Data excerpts
^^^^^^^^

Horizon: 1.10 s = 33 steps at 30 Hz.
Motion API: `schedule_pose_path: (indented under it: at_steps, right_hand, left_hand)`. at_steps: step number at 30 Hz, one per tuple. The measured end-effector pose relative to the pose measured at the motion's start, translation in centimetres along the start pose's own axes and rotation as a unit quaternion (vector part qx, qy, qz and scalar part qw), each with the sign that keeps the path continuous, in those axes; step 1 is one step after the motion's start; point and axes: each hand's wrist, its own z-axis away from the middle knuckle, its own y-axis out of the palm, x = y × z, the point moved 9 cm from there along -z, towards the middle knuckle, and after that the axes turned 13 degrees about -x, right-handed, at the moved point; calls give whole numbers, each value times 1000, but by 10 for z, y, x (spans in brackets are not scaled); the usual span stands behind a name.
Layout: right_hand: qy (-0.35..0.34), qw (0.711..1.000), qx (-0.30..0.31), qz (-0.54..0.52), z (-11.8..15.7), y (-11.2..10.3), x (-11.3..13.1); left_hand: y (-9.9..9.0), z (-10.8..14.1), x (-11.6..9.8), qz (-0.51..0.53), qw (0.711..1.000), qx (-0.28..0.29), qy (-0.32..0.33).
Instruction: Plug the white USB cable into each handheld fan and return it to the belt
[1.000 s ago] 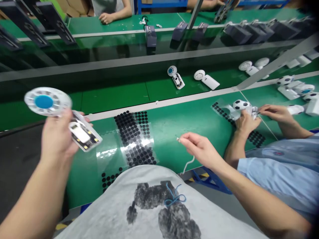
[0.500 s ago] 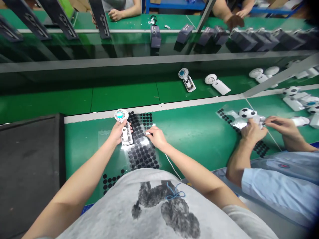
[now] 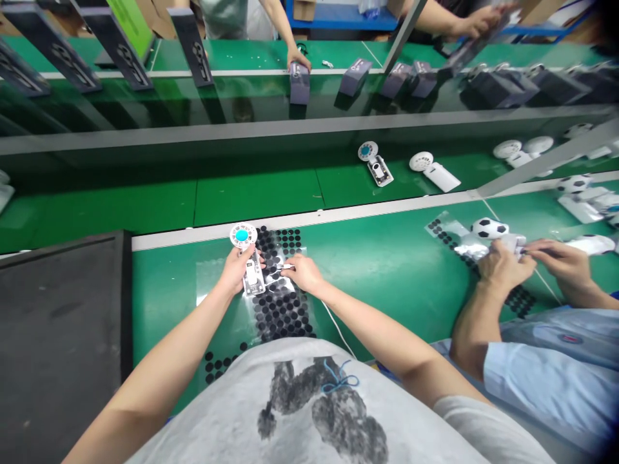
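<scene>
My left hand [image 3: 236,267] is closed around a white handheld fan [image 3: 253,277] with its casing open, so the inner parts of the handle show. The fan's round head [image 3: 243,236] has a blue centre and points away from me. To its right, my right hand [image 3: 304,273] pinches the white plug of a cable [image 3: 286,267], its tip a short way from the fan's handle. The cable's white cord [image 3: 338,325] trails down toward my right forearm. Beneath both hands lie clear sheets of round black stickers [image 3: 283,312].
A black tray [image 3: 62,322] stands at the left. On the green belt beyond the rail lie an opened fan [image 3: 380,171] and a closed fan [image 3: 442,176]. At right, a co-worker's hands [image 3: 507,264] hold a football-patterned fan [image 3: 490,227]. Boxes [image 3: 355,76] line the shelf across.
The view has shifted slightly, with my hands still holding the fan and the plug. Across the belt, a person's hand has come down onto a box, and another person has lifted one.
</scene>
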Motion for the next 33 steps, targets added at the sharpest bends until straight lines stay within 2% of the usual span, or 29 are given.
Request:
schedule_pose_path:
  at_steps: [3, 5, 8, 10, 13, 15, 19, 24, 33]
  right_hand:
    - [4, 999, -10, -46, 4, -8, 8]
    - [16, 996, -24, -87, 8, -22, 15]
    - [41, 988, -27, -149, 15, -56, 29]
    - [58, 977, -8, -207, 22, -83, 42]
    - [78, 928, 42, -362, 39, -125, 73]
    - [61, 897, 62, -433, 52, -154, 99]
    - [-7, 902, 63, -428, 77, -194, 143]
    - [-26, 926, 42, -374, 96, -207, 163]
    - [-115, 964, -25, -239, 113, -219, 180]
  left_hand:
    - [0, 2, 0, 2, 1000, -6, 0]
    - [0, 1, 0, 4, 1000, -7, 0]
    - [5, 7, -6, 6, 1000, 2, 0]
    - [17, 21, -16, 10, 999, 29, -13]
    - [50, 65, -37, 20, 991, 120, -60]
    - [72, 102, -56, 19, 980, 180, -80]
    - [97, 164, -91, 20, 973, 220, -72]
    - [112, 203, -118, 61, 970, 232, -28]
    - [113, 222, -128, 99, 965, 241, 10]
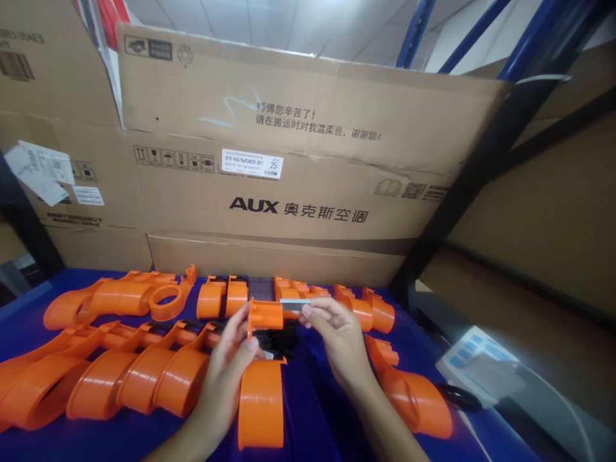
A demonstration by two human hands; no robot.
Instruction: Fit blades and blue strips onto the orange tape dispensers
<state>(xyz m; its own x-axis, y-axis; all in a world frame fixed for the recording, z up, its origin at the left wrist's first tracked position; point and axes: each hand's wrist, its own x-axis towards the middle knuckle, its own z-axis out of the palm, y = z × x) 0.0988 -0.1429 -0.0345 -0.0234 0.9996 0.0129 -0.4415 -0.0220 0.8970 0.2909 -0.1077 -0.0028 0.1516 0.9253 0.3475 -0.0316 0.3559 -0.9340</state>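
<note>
My left hand grips an orange plastic part, thumb at its lower left corner and fingers behind its left side. Between the thumb and fingers of my right hand is a thin grey metal strip, its left end against the right side of the orange part. Whether the strip is inside the part I cannot tell. Just below hangs or stands an orange ring; whether it belongs to the held part is unclear. Black pieces lie behind my hands, partly hidden.
Several orange ring-shaped plastic parts stand in rows on the blue surface, to the left, behind and right. Large cardboard boxes form the back. A white device with blue marks and a black shelf post are at the right.
</note>
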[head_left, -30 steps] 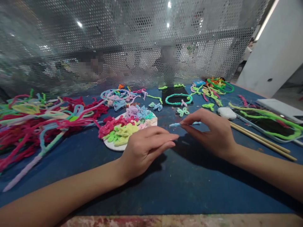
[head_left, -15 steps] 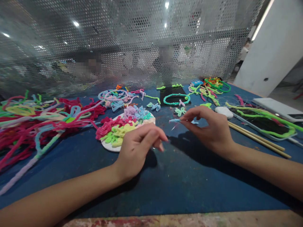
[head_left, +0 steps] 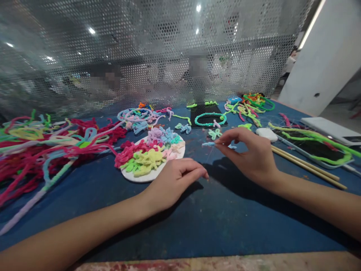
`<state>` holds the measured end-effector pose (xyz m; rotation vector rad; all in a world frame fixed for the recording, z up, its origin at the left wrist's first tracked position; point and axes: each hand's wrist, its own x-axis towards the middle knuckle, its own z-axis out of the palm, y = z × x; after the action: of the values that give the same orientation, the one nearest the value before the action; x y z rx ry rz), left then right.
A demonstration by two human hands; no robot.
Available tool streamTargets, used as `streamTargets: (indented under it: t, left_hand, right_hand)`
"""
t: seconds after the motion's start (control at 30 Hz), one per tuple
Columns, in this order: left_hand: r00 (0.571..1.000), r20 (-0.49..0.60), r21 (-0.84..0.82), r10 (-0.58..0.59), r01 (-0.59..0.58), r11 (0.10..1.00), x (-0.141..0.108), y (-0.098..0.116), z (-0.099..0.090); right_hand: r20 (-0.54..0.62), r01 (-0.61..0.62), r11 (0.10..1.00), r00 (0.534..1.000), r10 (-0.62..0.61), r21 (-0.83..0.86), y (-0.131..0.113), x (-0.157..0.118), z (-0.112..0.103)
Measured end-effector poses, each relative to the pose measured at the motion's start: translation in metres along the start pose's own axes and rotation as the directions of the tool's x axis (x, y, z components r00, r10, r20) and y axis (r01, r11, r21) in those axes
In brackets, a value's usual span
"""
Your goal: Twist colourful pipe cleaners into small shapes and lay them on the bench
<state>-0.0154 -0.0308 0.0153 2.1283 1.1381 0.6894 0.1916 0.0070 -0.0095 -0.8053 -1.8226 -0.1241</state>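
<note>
My right hand pinches a short light-blue pipe cleaner piece between thumb and fingertips, just above the table. My left hand is closed, thumb against the fingers, low over the table to the left; whatever it may hold is too small to make out. Behind its wrist lies a white round board, covered with pipe cleaner flowers in pink, yellow, green, lilac and blue. A mint pipe cleaner flower and a blue-green one lie beyond my hands.
Tangled pipe cleaners spread across the left. A turquoise ring rests on a black sheet. To the right are wooden sticks, a white case and a phone under green pipe cleaners. A perforated metal screen rises behind.
My left hand has moved slightly right and lower, its fingers drawing together, uncovering more of the board. My right hand stays nearly still with the blue piece.
</note>
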Motion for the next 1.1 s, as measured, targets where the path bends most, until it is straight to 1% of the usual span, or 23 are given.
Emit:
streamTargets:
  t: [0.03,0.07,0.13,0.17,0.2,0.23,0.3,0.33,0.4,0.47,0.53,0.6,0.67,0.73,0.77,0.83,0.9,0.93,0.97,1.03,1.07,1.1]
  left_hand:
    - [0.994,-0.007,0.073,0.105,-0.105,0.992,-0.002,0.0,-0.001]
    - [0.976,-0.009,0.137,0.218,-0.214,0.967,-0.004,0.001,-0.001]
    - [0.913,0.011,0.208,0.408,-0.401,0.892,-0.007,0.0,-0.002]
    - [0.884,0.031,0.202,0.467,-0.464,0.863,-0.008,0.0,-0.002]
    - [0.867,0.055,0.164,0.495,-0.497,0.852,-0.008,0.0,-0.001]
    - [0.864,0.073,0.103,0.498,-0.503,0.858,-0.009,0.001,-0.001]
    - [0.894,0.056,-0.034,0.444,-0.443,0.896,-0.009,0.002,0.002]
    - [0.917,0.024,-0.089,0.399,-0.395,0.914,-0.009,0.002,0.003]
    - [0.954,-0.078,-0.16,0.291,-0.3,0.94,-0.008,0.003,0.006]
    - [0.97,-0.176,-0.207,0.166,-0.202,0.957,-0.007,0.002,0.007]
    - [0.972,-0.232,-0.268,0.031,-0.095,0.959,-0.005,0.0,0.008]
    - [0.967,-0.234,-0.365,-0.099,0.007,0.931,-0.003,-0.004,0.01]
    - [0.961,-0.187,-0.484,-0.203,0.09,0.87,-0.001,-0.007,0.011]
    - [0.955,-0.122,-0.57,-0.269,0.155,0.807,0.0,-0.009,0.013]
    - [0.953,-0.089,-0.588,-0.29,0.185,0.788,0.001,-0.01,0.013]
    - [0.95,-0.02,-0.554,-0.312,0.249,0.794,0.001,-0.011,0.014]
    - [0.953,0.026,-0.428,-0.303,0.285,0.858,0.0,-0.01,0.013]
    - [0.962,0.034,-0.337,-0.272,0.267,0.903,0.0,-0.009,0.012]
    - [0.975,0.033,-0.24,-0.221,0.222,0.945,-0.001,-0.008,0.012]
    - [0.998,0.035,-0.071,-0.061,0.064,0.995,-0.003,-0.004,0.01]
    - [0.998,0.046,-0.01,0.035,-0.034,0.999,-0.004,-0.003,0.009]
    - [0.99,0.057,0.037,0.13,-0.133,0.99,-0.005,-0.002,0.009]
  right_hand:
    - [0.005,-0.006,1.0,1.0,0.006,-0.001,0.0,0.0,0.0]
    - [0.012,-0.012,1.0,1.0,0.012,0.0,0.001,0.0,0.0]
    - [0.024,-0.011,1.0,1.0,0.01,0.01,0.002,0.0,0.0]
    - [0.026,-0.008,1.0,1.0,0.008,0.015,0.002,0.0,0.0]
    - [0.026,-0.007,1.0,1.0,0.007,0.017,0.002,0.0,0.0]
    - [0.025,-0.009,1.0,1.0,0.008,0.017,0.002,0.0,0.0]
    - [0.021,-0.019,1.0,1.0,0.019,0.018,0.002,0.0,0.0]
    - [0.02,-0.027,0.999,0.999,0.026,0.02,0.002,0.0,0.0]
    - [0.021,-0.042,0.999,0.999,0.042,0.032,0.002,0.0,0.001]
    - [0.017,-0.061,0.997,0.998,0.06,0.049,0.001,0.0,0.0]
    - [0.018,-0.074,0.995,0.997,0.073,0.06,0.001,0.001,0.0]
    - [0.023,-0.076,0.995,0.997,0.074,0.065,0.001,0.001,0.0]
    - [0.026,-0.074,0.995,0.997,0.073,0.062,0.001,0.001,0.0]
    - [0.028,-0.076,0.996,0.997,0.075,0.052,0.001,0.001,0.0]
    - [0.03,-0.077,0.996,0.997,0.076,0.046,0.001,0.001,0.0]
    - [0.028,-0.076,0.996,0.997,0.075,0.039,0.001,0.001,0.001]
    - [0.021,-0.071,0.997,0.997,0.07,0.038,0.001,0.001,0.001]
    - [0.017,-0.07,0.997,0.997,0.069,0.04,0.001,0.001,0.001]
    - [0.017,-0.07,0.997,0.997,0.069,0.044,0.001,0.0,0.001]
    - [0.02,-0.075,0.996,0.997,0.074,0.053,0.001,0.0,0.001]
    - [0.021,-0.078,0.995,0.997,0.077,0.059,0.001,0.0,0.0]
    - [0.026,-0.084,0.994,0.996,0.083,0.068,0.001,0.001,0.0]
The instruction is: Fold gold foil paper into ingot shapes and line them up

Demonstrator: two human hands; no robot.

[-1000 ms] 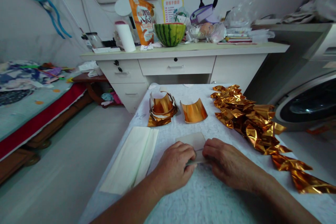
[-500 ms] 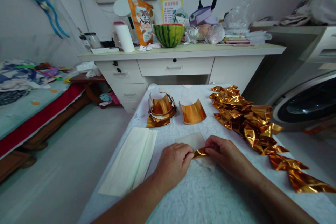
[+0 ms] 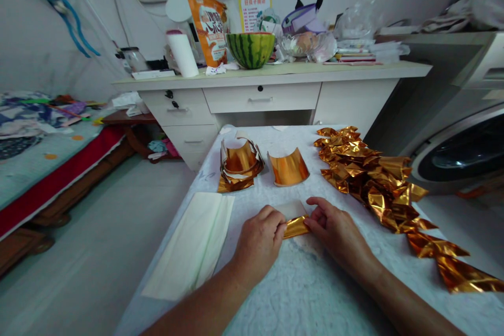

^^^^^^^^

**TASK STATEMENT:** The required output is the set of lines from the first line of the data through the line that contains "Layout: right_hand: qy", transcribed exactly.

**TASK SOLUTION:**
Horizon: 1.10 s = 33 steps at 30 Hz.
Motion API: `schedule_pose_path: (indented under it: at_steps, right_hand, left_hand)`. at_steps: step number at 30 Hz, one per tuple. The measured end-effector pose relative to the pose measured at the motion's start, translation in centimetres along the start pose's own axes and rotation as a unit quaternion (vector part qx, qy, qz and scalar part qw), each with the sign that keeps the path continuous, in those axes; step 1 is one step after the motion's start; point and axes: each hand's wrist, its own z-axis away from the middle knuckle, its own y-axis out of the palm, x = y × z, the point moved 9 cm from there along -z, towards the middle knuckle, and after that the axes turned 13 degrees about -x, right-handed, at the moved point; calls give whole numbers, each value times 1000, but by 10 for z, y, x (spans in brackets are not scaled); the usual span stands behind a name.
Layout: right_hand: qy (-0.35..0.34), qw (0.711..1.000), qx (-0.30..0.31), qz (-0.54..0.52), z (-11.8..15.7), y (-11.2..10.3), x (-11.3..13.1); left_hand: y (-9.9..9.0), z (-10.8..14.1), x (-11.6..9.8), qz (-0.51..0.53), qw (0.711..1.000), qx (-0.28..0.29), qy (-0.32..0.33).

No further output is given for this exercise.